1 Jan 1901 Jahr - McKinley Assassinated; Theodore Roosevelt assumes presidency
Beschreibung:
On September 14, 1901, only six months after William McKinley won his second face-off against Democrat William Jennings Bryan, the president was shot as he attended the Pan-American Exposition in Buffalo, New York. He died eight days later. The murderer, Leon Czolgosz, was influenced by anarchists who had carried out recent assassinations in Europe. Though Czolgosz was American-born, many feared that McKinley’s violent death was another warning of the threat posed by radical immigrants. As the nation mourned its third murdered president in less than four decades, Vice President Theodore Roosevelt was sworn into office.
Roosevelt, from a prominent family, had chosen an unconventional path. After graduating from Harvard, he plunged into politics, winning a seat as a Republican New York assemblyman. Disillusioned by his party’s resistance to reform, he left politics in the mid-1880s and moved to a North Dakota ranch. But his cattle herd was wiped out in the blizzards of 1887. He returned east, winning appointments as a U.S. Civil Service commissioner, head of the New York City Police Commission, and McKinley’s assistant secretary of the navy. An energetic presence in all these jobs, Roosevelt gained broad knowledge of the problems America faced at the municipal, state, and federal levels.
After serving in the War of 1898 (see “The War of 1898” in Chapter 20), Roosevelt was elected as New York’s governor. In this job, he pushed through civil service reform and a tax on corporations. Seeking to neutralize this progressive and rather unpredictable rising star, Republican bosses chose Roosevelt as McKinley’s running mate in 1900, hoping the vice-presidency would be a political dead end. Instead, they found Roosevelt in the White House. The new president, who called for vigorous reform, represented a major shift for the Republicans.

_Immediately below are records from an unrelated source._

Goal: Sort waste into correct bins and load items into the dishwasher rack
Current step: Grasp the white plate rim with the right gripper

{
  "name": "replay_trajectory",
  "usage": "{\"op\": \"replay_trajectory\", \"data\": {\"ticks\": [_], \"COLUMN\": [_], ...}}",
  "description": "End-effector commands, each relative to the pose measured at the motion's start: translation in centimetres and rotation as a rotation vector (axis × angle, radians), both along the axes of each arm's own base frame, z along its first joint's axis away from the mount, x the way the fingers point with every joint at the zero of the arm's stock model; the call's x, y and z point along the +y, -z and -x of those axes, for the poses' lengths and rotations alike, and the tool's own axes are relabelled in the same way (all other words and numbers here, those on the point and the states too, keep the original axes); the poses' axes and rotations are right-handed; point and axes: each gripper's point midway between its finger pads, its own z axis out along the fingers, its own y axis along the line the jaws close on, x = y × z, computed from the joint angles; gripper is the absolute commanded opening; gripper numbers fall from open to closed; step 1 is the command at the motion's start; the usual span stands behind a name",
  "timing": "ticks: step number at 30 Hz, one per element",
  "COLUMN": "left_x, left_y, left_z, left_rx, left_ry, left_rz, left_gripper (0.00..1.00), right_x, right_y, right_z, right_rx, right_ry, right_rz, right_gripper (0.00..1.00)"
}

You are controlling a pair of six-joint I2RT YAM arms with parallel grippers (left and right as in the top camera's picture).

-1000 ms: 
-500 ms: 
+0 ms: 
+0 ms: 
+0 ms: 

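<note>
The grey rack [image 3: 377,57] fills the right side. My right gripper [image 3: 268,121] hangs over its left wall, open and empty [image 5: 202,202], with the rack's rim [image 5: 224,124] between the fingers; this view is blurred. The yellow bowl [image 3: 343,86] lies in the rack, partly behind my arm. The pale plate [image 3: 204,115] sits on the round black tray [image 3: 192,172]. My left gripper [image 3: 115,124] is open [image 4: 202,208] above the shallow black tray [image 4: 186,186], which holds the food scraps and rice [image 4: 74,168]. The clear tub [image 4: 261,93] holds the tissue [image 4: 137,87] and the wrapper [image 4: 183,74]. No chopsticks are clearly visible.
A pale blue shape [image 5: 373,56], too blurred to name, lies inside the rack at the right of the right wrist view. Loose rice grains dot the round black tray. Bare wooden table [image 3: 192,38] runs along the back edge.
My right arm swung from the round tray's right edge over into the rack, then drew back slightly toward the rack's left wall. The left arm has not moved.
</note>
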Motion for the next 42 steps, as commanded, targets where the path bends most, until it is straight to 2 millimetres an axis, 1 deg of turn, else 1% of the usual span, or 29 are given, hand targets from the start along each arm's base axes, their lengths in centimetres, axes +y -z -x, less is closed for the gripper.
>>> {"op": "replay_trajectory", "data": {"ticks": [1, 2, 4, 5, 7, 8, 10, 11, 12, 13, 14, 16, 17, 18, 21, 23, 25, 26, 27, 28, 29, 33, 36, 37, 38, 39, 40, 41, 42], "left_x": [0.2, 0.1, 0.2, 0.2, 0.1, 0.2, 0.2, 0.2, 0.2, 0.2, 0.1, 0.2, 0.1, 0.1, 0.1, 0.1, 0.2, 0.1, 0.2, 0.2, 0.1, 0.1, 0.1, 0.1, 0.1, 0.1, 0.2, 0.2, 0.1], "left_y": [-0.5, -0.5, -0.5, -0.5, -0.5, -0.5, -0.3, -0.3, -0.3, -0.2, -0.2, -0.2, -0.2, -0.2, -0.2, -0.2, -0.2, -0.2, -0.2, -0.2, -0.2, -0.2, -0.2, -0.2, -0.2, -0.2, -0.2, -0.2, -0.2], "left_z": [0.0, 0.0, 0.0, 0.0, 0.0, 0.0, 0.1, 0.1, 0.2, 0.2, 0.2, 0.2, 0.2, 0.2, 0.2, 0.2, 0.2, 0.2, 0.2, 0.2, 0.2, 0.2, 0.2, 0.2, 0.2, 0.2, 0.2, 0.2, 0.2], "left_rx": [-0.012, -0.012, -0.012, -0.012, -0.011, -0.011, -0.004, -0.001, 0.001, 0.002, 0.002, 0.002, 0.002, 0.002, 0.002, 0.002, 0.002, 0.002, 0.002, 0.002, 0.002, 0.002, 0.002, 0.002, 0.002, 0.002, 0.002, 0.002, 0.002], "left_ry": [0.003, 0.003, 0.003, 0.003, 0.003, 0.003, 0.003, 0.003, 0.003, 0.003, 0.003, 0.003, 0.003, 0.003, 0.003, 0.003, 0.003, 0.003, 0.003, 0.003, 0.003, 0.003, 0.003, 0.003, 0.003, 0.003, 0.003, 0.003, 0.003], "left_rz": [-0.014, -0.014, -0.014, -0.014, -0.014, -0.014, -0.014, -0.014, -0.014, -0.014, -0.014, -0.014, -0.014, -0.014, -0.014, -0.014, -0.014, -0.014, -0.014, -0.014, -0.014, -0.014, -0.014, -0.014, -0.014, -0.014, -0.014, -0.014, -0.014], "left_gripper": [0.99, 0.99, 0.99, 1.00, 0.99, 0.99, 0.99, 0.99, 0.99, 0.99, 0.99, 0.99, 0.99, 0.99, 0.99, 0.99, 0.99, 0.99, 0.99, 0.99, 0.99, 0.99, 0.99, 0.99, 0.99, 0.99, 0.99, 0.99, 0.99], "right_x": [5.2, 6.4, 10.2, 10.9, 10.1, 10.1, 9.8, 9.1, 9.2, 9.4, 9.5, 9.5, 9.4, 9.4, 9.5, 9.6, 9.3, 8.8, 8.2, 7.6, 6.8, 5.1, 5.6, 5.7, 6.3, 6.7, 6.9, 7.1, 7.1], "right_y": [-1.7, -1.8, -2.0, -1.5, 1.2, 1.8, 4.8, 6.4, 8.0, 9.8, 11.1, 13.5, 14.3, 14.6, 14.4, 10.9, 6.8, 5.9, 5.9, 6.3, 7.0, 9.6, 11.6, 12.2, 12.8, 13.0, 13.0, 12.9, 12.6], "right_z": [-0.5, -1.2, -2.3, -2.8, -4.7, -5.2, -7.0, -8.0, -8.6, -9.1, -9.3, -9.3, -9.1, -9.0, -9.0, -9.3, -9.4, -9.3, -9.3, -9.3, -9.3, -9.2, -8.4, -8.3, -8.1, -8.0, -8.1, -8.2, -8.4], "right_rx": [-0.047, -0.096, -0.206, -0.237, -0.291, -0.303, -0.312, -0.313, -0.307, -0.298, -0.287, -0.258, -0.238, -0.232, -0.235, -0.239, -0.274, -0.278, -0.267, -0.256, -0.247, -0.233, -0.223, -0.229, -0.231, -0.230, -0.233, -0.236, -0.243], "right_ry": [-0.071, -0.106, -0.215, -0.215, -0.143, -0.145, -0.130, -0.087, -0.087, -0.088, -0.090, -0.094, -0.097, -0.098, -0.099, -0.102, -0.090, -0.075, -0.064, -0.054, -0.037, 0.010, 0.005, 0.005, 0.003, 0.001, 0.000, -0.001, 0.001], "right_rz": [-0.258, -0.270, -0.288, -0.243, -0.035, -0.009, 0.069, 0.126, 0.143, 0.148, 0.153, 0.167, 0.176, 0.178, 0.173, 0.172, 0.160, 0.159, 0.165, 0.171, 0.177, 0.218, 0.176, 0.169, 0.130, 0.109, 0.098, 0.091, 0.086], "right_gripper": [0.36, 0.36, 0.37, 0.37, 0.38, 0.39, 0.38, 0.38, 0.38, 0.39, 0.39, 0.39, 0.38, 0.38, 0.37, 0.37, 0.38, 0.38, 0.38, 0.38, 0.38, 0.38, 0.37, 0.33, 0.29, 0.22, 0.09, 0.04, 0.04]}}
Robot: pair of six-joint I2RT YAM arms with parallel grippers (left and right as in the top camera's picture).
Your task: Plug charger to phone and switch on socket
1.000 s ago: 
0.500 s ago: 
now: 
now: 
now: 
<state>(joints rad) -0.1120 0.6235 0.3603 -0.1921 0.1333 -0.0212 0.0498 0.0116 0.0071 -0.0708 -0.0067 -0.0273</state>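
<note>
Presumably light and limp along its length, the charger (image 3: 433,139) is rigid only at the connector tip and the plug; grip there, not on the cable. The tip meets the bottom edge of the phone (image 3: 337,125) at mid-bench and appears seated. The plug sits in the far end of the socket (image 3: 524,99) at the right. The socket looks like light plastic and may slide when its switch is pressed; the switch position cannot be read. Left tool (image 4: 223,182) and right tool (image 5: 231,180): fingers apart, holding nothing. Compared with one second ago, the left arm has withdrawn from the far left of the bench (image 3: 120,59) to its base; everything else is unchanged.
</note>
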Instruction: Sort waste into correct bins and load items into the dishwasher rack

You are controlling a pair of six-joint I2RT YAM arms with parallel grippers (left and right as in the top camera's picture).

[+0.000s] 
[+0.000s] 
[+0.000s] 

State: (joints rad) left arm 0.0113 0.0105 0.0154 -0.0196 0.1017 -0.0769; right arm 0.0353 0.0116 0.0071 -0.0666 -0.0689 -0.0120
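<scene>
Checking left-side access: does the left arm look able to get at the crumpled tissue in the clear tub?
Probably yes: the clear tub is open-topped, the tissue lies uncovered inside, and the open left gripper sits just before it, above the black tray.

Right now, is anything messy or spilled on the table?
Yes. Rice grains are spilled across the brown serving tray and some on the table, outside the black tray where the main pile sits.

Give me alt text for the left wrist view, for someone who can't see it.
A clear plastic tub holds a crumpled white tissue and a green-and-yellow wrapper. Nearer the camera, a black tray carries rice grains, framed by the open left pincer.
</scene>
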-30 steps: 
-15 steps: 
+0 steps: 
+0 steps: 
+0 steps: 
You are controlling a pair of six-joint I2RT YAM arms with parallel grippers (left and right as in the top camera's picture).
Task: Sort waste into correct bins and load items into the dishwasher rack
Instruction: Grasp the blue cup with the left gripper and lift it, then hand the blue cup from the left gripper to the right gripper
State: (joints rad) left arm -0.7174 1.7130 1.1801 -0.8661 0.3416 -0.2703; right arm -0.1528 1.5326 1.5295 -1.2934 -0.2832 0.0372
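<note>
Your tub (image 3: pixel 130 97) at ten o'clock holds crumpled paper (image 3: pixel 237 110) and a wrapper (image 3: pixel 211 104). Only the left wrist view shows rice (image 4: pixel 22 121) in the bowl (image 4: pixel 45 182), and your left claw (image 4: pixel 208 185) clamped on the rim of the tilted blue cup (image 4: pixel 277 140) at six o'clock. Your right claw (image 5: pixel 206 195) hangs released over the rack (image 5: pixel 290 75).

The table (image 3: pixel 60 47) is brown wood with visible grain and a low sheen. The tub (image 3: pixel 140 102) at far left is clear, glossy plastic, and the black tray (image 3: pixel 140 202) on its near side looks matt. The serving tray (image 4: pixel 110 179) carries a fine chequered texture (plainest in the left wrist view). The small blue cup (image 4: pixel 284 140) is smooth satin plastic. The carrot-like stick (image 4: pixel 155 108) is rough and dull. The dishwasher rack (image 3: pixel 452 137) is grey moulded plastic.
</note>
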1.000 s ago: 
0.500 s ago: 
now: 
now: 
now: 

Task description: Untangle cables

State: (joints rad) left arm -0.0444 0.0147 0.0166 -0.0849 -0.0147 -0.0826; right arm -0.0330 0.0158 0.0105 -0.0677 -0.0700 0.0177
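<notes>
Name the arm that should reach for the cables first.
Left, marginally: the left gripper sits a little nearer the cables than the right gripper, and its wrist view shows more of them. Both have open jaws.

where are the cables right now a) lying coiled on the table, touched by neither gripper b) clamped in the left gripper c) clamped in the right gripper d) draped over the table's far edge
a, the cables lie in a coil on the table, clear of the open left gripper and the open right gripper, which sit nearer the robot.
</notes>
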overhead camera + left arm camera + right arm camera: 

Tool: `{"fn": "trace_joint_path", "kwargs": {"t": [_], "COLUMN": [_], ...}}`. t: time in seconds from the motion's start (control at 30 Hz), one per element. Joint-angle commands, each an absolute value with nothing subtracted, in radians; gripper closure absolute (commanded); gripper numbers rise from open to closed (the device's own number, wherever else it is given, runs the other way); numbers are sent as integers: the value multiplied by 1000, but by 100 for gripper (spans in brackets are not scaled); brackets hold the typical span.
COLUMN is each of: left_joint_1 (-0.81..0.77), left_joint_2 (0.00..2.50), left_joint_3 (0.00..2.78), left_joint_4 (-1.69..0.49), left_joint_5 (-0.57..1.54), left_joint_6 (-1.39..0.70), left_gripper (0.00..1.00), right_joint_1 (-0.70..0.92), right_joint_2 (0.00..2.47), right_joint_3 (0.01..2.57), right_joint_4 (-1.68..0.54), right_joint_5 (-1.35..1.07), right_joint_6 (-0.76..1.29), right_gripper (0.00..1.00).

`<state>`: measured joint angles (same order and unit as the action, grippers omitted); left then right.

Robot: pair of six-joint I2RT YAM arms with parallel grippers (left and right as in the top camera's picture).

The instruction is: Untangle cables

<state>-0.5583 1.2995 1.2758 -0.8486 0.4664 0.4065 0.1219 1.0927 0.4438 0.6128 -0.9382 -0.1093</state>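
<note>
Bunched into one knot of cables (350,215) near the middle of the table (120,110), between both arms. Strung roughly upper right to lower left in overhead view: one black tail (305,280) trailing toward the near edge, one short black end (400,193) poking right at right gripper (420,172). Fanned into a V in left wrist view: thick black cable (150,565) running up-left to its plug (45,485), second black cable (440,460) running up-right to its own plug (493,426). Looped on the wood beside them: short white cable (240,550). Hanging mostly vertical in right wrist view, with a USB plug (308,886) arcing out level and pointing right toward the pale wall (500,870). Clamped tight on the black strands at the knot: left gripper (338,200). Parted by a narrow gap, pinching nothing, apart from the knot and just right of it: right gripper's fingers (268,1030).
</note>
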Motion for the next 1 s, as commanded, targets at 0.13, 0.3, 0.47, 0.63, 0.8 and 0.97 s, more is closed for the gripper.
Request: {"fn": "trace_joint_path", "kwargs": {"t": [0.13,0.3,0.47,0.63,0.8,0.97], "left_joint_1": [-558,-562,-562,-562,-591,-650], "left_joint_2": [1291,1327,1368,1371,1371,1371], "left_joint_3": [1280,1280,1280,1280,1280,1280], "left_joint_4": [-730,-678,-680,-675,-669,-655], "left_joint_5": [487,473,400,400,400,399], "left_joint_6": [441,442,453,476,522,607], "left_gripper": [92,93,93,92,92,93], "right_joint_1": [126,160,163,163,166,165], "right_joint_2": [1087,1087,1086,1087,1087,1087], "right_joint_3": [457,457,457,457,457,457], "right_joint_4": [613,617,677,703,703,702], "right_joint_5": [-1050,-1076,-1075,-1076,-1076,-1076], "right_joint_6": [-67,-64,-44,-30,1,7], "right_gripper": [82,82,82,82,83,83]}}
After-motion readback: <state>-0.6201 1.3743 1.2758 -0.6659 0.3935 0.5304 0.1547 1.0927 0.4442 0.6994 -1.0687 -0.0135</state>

Like the environmental laws enacted during his presidency, Theodore Roosevelt was full of contradictions. An unabashed believer in what he called “Anglo-Saxon” superiority, Roosevelt nonetheless incurred the wrath of white supremacists by inviting Booker T. Washington to dine at the White House. Roosevelt called for elite “best men” to enter politics, but he also defended the dignity of labor.